» **Problem to work on**
Where a line of the records contains the word "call", show that line.

» **Data supplied**
□ □ □ □

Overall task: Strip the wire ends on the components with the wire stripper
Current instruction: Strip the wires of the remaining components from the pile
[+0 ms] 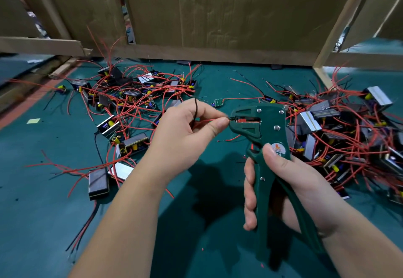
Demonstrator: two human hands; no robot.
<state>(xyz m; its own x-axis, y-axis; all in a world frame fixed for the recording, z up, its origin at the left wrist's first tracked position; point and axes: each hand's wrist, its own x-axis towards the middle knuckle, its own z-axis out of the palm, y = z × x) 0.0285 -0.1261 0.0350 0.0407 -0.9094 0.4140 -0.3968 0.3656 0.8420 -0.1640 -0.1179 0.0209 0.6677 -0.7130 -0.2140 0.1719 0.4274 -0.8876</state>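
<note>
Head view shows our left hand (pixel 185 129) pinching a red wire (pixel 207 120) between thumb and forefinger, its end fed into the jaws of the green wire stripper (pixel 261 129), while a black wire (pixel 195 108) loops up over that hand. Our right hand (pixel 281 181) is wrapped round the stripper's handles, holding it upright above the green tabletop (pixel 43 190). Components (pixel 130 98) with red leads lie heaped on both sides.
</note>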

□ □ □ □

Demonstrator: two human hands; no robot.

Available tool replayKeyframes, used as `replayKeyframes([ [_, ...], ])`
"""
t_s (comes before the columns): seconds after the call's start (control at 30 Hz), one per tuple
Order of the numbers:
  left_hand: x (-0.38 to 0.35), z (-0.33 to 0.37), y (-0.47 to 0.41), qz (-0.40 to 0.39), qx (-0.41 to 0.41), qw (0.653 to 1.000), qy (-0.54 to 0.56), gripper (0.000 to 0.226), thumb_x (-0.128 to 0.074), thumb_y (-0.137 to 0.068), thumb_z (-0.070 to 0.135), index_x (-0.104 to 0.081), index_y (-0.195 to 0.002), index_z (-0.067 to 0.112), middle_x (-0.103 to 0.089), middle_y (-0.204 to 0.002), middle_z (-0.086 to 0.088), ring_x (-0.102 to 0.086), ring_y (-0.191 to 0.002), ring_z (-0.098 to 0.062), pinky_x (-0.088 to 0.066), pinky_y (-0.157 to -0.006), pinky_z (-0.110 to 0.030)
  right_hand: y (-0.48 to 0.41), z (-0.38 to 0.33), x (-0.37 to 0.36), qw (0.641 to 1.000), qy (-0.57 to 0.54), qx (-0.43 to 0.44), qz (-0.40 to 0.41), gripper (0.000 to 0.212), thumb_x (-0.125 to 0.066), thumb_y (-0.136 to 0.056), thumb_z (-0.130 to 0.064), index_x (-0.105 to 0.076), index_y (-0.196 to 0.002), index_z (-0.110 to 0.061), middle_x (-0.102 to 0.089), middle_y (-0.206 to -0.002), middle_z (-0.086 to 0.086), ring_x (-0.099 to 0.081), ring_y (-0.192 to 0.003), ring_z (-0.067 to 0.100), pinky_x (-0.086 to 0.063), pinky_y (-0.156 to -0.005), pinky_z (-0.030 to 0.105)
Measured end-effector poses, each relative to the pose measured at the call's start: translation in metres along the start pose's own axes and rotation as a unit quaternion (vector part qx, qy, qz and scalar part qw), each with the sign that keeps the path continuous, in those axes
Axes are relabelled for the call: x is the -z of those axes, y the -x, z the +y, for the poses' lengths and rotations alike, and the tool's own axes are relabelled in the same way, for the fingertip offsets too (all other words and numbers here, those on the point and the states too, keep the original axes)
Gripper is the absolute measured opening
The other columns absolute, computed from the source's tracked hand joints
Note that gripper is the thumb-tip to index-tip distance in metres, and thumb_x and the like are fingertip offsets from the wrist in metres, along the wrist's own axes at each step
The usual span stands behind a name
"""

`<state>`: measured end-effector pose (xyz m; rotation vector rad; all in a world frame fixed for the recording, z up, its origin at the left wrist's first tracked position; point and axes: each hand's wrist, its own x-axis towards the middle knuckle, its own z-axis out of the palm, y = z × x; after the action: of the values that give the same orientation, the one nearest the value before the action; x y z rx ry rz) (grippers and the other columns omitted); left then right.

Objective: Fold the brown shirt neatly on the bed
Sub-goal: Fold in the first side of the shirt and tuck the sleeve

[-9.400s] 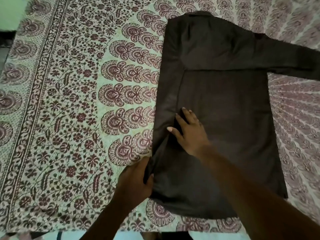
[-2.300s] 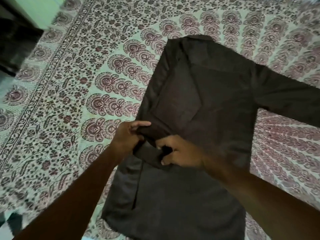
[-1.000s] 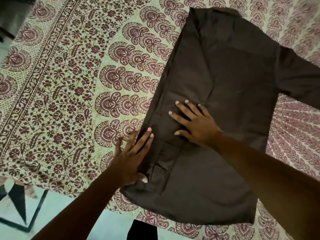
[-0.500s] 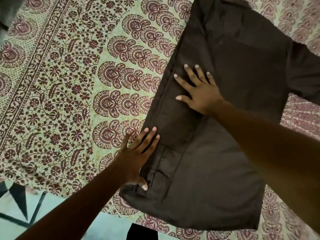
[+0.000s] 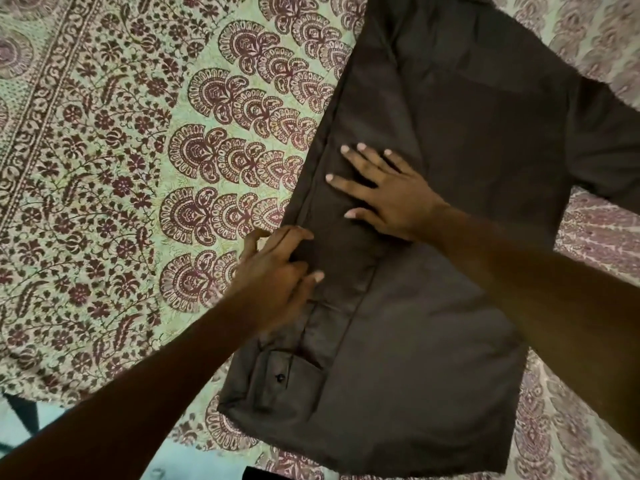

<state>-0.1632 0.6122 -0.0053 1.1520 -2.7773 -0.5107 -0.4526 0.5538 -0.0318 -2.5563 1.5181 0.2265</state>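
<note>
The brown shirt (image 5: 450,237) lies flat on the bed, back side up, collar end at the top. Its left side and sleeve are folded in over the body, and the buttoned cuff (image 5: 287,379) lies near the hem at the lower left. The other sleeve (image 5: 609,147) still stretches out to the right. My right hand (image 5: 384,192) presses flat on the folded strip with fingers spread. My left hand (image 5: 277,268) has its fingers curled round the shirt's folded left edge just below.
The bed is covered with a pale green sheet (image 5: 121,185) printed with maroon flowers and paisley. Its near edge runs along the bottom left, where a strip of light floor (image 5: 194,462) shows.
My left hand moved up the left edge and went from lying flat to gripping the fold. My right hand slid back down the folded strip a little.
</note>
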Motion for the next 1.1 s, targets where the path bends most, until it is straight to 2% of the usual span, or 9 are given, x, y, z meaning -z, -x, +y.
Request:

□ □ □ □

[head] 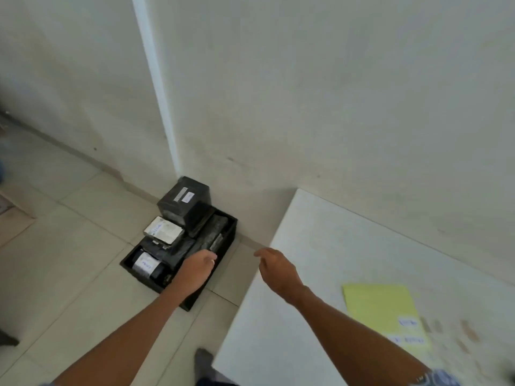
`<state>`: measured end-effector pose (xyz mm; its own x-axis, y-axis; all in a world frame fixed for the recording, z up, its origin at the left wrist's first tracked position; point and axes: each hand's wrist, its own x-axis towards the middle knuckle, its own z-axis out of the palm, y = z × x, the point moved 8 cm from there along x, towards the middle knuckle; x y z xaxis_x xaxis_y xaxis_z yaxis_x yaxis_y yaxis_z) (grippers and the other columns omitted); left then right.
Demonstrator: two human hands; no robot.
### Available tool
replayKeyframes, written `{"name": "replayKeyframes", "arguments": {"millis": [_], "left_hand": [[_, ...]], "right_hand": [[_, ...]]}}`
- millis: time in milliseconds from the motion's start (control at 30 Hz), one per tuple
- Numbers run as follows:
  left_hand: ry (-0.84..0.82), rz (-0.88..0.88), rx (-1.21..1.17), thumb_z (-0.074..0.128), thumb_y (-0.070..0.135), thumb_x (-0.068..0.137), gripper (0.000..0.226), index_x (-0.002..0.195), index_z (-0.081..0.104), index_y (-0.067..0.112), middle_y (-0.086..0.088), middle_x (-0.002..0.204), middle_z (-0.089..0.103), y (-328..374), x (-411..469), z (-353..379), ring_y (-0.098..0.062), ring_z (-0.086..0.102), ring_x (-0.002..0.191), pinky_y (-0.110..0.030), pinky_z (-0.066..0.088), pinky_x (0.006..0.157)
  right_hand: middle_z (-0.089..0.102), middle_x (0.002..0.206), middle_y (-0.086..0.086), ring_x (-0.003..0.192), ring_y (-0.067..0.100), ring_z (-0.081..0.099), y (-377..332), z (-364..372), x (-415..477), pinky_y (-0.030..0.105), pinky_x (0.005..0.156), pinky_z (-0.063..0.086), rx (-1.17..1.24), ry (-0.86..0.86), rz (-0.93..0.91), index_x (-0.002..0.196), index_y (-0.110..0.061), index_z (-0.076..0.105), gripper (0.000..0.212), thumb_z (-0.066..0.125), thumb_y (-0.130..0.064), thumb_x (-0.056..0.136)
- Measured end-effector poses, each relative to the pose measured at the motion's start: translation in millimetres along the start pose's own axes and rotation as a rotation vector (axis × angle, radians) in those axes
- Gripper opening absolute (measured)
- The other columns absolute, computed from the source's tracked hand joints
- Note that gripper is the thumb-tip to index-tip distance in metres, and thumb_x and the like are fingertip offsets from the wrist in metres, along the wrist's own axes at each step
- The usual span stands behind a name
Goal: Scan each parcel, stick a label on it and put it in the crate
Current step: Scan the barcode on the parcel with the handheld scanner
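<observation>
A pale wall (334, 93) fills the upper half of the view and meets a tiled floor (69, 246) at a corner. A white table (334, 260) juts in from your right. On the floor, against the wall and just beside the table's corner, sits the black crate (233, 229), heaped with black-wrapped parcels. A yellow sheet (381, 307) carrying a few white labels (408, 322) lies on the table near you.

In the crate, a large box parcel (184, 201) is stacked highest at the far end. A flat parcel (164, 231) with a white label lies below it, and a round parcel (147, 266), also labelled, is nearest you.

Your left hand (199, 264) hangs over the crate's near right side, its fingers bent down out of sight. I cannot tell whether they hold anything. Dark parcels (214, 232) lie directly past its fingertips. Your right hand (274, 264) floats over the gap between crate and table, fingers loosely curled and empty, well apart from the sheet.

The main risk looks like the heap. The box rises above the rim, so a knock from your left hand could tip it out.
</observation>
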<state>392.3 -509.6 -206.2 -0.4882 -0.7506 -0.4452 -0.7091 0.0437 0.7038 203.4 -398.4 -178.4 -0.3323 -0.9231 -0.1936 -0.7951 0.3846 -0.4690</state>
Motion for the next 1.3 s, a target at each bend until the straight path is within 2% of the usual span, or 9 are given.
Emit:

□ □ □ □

» **Solution to this problem**
t_s (comes before the columns): seconds after the call's start (control at 30 Hz), one per tuple
Measured end-effector poses, each relative to the pose measured at the call's start: translation in metres along the start pose's own axes and rotation as a unit quaternion (vector part qx, qy, qz and scalar part qw), each with the sign that keeps the path continuous, in those axes
Axes are relabelled for the call: x is the -z of those axes, y the -x, z the +y, for the poses' lengths and rotations alike, and the tool's own axes are relabelled in the same way, for the fingertip offsets too (all other words and numbers here, those on the point and the states too, keep the original axes)

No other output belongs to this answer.